EXERCISE PROMPT
The whole listing below should be retyped exactly, without any images.

═════ RAW DATA

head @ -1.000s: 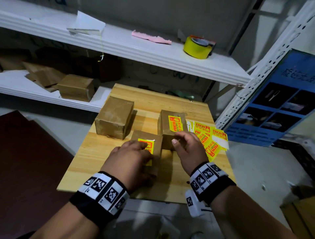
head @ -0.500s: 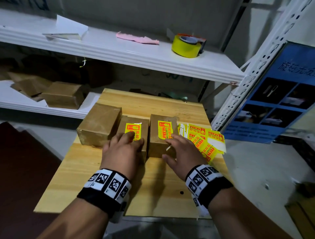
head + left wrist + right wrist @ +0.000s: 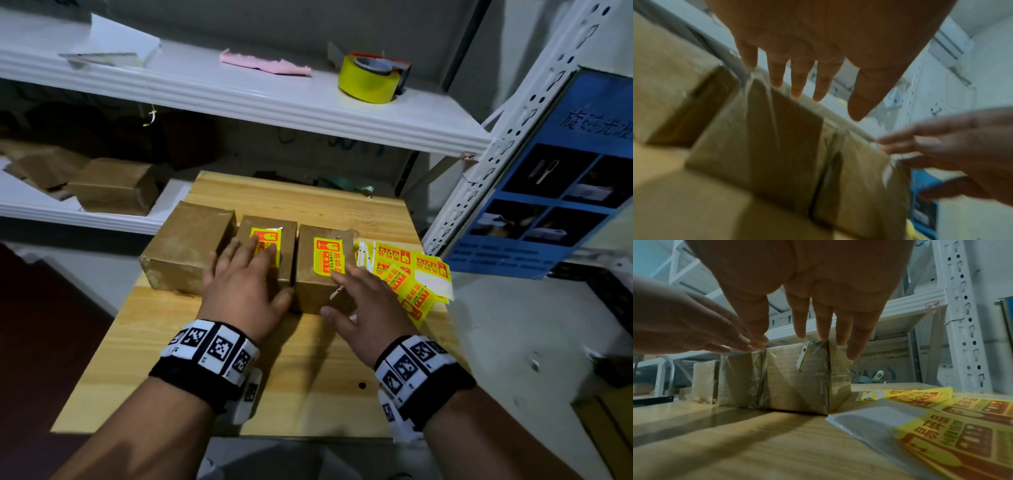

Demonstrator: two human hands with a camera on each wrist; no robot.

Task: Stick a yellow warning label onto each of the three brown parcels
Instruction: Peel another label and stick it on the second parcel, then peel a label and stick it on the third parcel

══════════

ANSWER SPACE
head @ -1.000s: 
head @ -0.500s: 
head + left wrist + right wrist @ +0.000s: 

Demonstrator: two human hands with a camera on each wrist; no robot.

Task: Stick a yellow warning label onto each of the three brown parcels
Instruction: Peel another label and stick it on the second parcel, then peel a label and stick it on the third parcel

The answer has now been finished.